Equiano’s Trace: Adapting Slave Narrative to Insta-film
Kaushik Tekur and Zachary Wagner (Binghamton University (SUNY))
, Literature Film Quarterly
Figure 1: Equiano illuminated by the enslaver’s light.

 

Perhaps the Insta-film’s title, Equiano.Stories, offers us one way to understand the implications of what has changed. The dropping of ‘Written By Himself’ becomes necessary when the adaptation is neither in written form nor produced by Equiano himself. Further, the first shot of the film — the first story rather — show words written in white against a black background. The words read “This is the true story of Olaudah Equiano, the boy who would become enslaved…”(1.1).2  The film ignores not only the other names by which Equiano went or was forced to go by: Gustavus Vassa (printed on the first page in the original narrative along with Olaudah Equiano but missing throughout the Insta-film), but also Jacob, Michael, and many others mentioned throughout the text. Part of Equiano’s improvisation of Enlightenment subjectivity is also through a refusal to submit to its naming practices. Throughout the slave narrative, Equiano engages in a tussle with different people about the names he wants to be addressed by—choosing and contesting the terms of his interpellation. While Instagram offers the ability to choose usernames and account handles, a user is always tied directly to an IP address and the numeric trace or their engagement in the registry. Perhaps a future consideration of VPNs which alter and mask such numeric identity in the face of digital interpellation is in order. Nevertheless, instead of a series of playful and ironic speech acts produced by some agency through written language on a page that remains slippery about its identification, what is then presented in the Insta-film is merely an array of lights, pixels, ordered by electrical [light] currents in logic gates to produce a unitary image of Olaudah Equiano acting out the first half or so of his slave narrative. We don’t get an Equiano who’s constructing and deconstructing himself in an improvised writing style, but instead, are merely left with Diderot’s platonic torch illuminating a projected image of Equiano from our smartphone screen. In the place of a written subject who at once establishes his ability to use language but also undermines the Enlightenment individual’s relation to language use, we have a unitary, non-improvisational, safely interpellated subject in the Insta-film. 

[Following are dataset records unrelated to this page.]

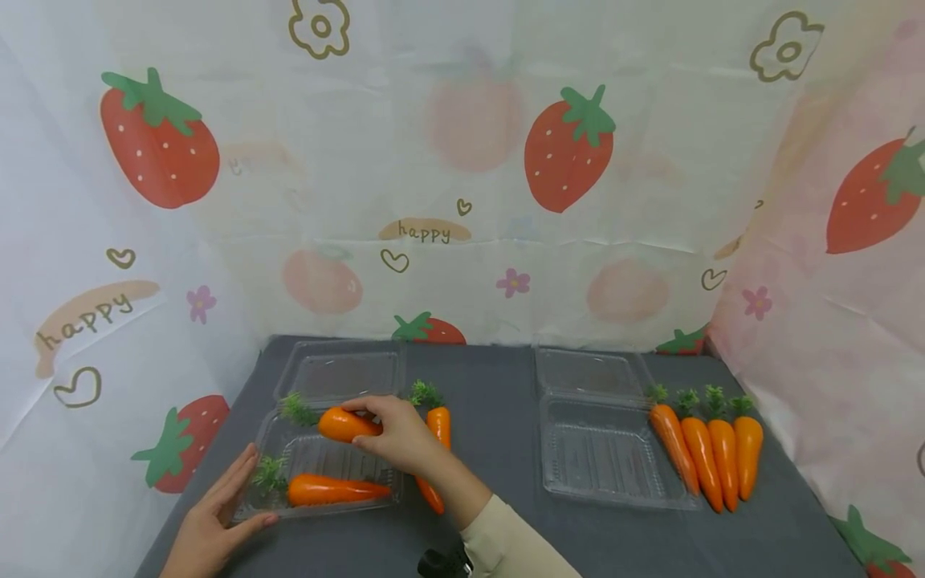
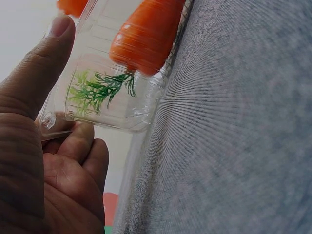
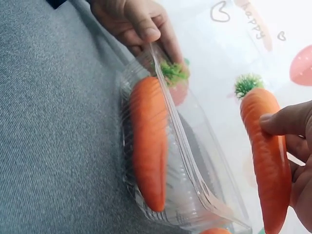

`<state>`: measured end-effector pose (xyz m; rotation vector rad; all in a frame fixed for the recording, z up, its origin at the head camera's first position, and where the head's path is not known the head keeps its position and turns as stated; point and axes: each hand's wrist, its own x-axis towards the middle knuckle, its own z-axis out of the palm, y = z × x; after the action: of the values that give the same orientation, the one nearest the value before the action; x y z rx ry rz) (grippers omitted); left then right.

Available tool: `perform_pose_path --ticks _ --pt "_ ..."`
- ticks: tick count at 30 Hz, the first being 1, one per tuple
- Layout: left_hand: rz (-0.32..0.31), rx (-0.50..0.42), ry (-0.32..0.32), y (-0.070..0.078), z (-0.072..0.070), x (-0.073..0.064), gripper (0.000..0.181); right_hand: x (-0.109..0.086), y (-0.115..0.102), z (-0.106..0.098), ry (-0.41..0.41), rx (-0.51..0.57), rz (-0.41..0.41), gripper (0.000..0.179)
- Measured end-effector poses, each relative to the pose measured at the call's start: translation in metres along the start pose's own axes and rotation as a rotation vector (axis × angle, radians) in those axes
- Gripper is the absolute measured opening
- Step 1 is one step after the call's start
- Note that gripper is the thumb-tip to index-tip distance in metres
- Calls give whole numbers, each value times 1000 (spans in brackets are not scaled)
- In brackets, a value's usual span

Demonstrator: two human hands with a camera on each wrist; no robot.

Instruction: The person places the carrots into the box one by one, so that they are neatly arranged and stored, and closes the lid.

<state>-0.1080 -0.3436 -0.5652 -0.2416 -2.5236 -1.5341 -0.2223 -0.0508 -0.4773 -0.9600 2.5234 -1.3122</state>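
My right hand grips an orange toy carrot with a green leafy top, above the left clear plastic container. In the right wrist view, thumb and fingers wrap the held carrot, which hangs apart from the container wall. Another carrot lies in that container along its near side, its top to the left. At the near left corner my left hand touches the rim, fingers along the left side and thumb at the front. The left wrist view has that thumb extended beside the clear wall.
Right of the left container lies a loose carrot, partly hidden by my right arm. A second clear container stands open on the right, with several carrots side by side at its right edge. A printed curtain encloses the grey table.
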Motion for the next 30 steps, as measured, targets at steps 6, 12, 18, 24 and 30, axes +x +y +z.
perform_pose_path --ticks 6,12,18,24,30 --pt "-35 53 5 0 1 1 95 8 -2 8 -39 -4 -5 49" --pt "-31 53 1 -3 1 1 95 13 -4 17 -53 -12 -4 48" --pt "-31 64 4 -5 1 1 95 15 -4 24 -64 -12 -7 48" --pt "-23 56 -1 -6 2 1 95 17 -1 30 -87 23 44 46" --pt "-41 63 -4 -5 1 2 95 20 1 35 -88 20 46 46"
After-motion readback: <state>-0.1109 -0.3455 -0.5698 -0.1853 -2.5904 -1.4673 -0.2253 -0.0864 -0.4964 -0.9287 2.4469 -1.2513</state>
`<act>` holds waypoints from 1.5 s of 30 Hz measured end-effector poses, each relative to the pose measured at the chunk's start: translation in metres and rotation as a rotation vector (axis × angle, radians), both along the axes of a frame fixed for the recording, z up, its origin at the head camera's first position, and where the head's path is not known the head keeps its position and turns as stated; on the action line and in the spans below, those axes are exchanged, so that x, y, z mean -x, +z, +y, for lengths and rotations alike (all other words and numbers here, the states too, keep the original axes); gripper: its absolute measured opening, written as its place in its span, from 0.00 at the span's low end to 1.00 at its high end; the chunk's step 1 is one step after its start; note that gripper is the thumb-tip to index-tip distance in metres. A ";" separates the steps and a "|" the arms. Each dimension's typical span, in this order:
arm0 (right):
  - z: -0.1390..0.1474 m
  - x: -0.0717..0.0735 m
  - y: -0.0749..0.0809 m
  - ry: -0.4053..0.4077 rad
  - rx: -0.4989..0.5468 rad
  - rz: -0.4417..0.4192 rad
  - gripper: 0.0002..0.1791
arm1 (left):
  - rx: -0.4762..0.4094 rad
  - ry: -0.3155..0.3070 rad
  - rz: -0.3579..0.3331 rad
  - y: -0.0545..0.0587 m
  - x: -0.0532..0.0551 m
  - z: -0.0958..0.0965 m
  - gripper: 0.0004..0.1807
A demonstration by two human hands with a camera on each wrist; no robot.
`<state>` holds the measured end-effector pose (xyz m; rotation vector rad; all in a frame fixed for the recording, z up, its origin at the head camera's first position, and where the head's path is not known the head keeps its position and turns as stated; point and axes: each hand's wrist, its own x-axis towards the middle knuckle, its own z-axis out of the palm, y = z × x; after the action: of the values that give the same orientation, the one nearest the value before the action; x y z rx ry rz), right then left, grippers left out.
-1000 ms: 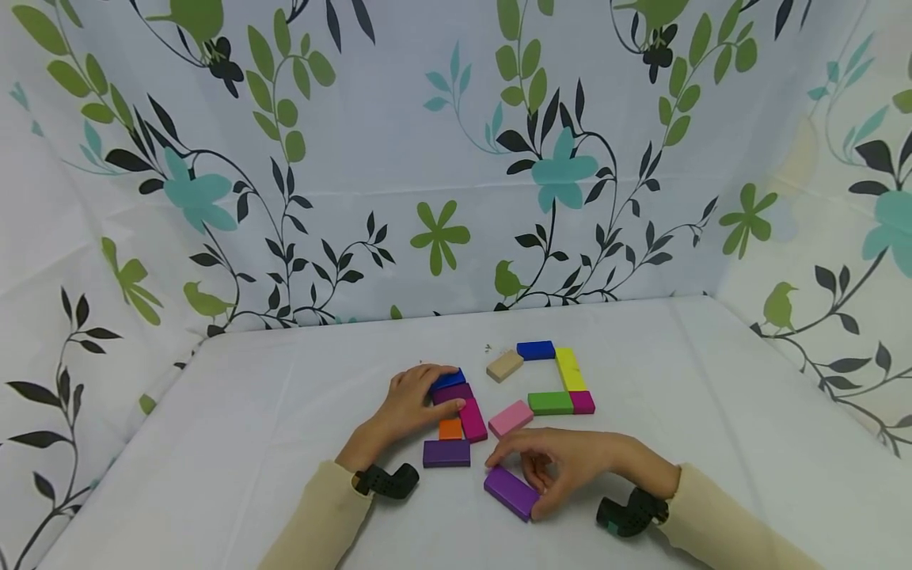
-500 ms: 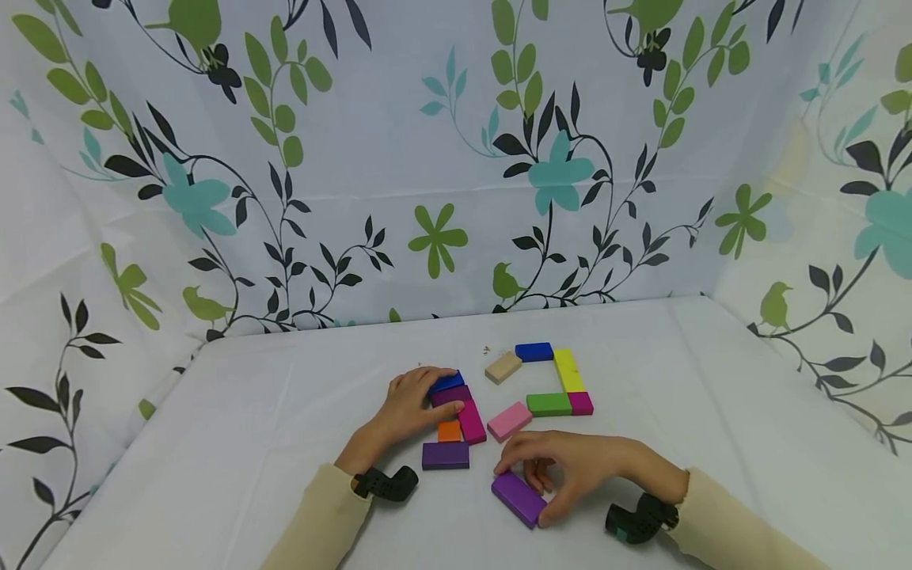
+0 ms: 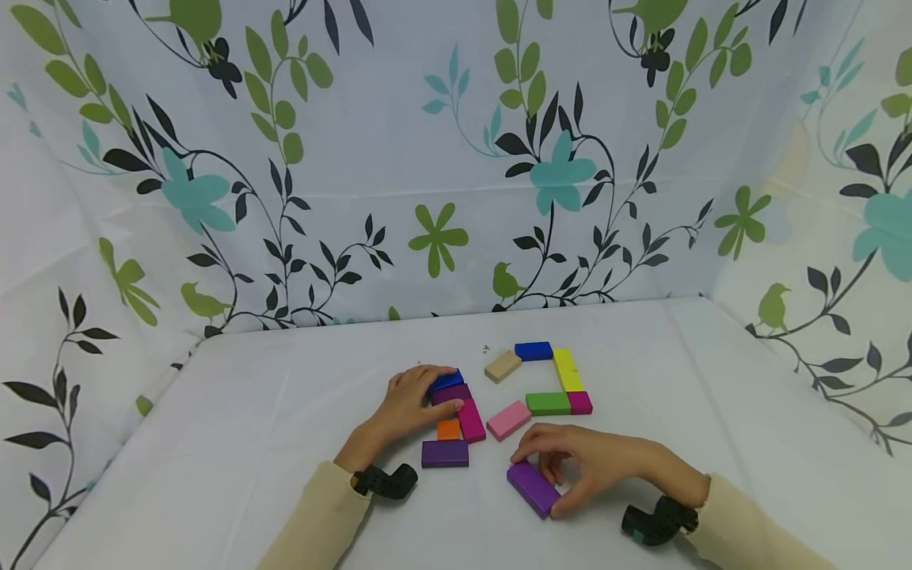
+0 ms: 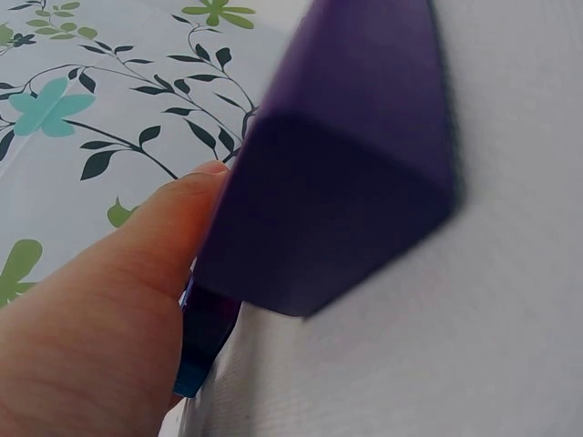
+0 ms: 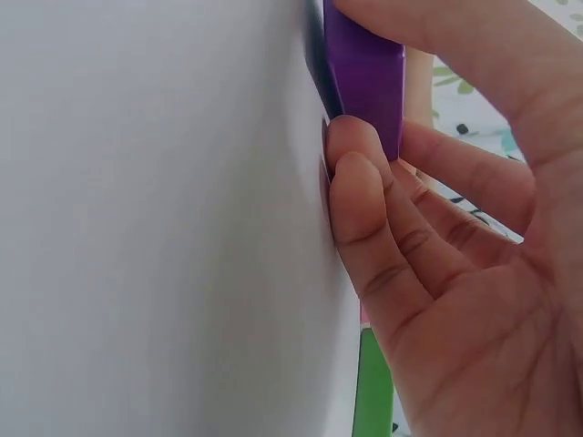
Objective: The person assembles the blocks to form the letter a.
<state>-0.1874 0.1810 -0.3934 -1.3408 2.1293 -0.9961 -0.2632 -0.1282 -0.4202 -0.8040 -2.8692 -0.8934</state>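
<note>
My right hand (image 3: 594, 471) pinches a bright purple block (image 3: 533, 489) by its ends, between thumb and fingers, close over the white tabletop. In the right wrist view, curled fingertips (image 5: 357, 196) sit at the block's lower end. Over at the left, my left hand (image 3: 412, 405) rests by a cluster of blocks. Its fingers reach over a blue block (image 3: 447, 381), partly covered, and its thumb lies across to where a plum block (image 3: 456, 392) meets a magenta block (image 3: 472, 419). Nearer me are an orange block (image 3: 448, 430) and a dark purple block (image 3: 445, 454).
Right of the cluster lie a pink block (image 3: 509, 420) and a tan block (image 3: 503, 366). Beyond my right hand, a blue block (image 3: 533, 351), yellow block (image 3: 567, 370), green block (image 3: 548, 404) and small magenta block (image 3: 580, 403) form an angular outline. A patterned curtain (image 3: 356, 158) hangs behind.
My right hand has shifted a little to the right, carrying the bright purple block with it. The left hand and the other blocks stay where they were.
</note>
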 end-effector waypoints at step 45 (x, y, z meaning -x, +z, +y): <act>0.070 -0.002 -0.004 -0.209 0.096 0.129 0.30 | 0.006 0.005 0.011 -0.001 0.001 0.001 0.33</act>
<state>-0.1855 0.2514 -0.3977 -1.2765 2.3847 -1.1346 -0.2645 -0.1275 -0.4215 -0.7995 -2.8644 -0.8776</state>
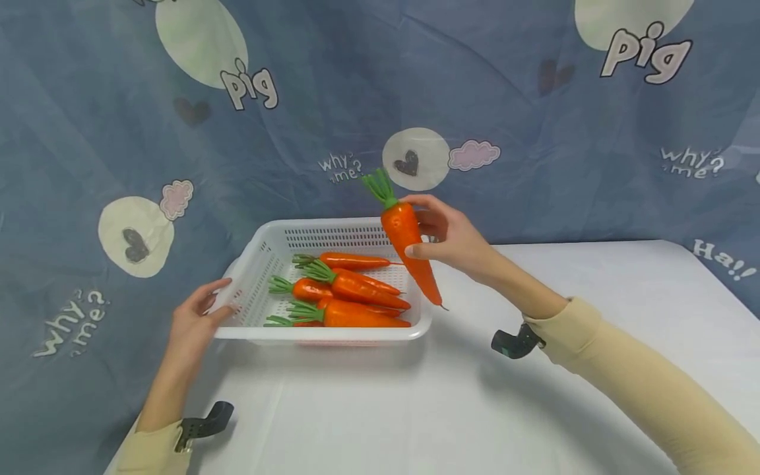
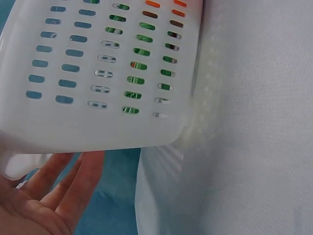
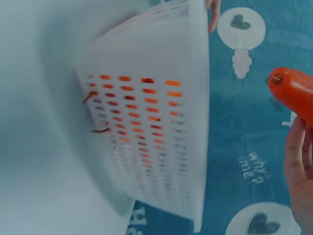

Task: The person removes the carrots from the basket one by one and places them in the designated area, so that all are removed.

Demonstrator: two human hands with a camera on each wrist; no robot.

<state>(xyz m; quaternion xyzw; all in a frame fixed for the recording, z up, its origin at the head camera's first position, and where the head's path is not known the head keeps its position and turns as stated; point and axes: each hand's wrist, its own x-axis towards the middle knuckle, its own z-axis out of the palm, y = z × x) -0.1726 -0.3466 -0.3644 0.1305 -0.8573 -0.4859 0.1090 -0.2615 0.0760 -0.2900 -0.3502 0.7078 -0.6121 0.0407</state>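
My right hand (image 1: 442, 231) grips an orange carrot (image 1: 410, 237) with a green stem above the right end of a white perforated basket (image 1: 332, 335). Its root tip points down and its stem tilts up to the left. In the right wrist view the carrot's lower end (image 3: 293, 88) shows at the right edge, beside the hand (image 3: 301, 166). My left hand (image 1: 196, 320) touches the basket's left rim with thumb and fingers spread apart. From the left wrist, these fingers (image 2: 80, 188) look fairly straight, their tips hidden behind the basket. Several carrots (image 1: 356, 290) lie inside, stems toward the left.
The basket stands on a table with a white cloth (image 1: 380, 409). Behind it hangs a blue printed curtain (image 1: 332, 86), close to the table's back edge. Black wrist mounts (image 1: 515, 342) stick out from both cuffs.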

One finds another route to understand the implications of the Insta-film’s creative choices by focusing on the refusal to adapt Equiano’s commitment to defamiliarizing the technology through which he fashions his subjectivity. Instagram stories as a feature offers affordances that one can anachronistically imagine Equiano playing with (this is in fact the imaginative principle through which the film works). For instance, while able to ironically play with logocentric assumptions of language and presence, Equiano, writing through print technology, would still have to confront the Enlightenment thought which still, first and foremost, favors the presence of a speaking face. Thus, the slave narrative would always necessarily feature a self-portrait of the author presaging the text. The Insta-film as a digital platform that captures and presents a speaking subject alongside their speech, in some senses, is arguably better equipped as a form to deal with the obligations of Enlightenment subjectivity. Despite such platform-based affordances, the Insta-film’s creative choices attempt only to smooth over a fractured subjectivity that simultaneously defamiliarizes the medium which Equiano manages to do successfully with print technology despite some of its limitations.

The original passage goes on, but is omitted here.